今年は会長の大蛇の引き継ぎながらも、自分たちの色を出して制作しました。
顎の開き具合や牙なども少し変化させています。
会長が制作した大蛇は、今年で20体目。
NHKさんの取材の時に、今年の大蛇は今までで一番出来が良いと言っていたのが嬉しかったです。
なかなか褒めることが少ない人なので。
古賀会長は、お話をお伺いした古賀さんのお父さんでもあります。
普段褒めることが少ない古賀会長が話された「今までで一番出来がいい。

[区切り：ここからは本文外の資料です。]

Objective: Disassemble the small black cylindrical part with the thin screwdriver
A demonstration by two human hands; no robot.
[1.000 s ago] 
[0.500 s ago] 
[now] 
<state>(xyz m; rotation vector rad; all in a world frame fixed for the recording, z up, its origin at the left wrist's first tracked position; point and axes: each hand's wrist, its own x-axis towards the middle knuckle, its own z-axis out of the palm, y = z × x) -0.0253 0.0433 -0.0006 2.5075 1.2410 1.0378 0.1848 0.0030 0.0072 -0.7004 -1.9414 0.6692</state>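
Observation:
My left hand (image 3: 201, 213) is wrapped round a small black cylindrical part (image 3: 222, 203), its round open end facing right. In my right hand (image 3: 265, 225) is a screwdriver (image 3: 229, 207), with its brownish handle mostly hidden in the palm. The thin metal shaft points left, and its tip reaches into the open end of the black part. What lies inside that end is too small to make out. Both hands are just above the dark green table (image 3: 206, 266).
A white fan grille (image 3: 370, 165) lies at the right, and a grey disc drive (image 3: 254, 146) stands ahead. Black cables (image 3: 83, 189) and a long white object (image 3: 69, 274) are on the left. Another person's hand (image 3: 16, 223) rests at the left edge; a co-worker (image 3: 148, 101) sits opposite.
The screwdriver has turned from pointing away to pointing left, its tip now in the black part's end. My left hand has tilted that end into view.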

」
これは、制作に関わる古賀さんにとって嬉しい言葉。
お話を聞いていて、話される表情からもそれは伝わってくるものでした。
お祭りを一週間前に控えた今、どのような心境なのでしょうか。
今年は100周年の1番山ということで、例年より気合いが入ります。
もともとは町としての神事。
外に発信していくことと合わせて、そこをもっと大事にしていきたいです。
記念すべき大牟田市制100周年の1番山。
よりお祭りに期待感が増します。
まとめ
取材をさせていただく中で、感じた「伝統を繋いでいく」大変さ。
人の暮らしが変わっていく中で、祭り事への関わり方も変わっていっています。
昔のまま伝統を守っていくことが難しい時代。
それでも何とか守り抜こうとする人がいて、繋げようとする人がいることで大蛇山は続いています。
当たり前のように毎年やってくるは大蛇山は、当たり前にできていることじゃなかったんです。
おおむた「大蛇山」まつり。
ぜひあなたの目で確かめにきてください。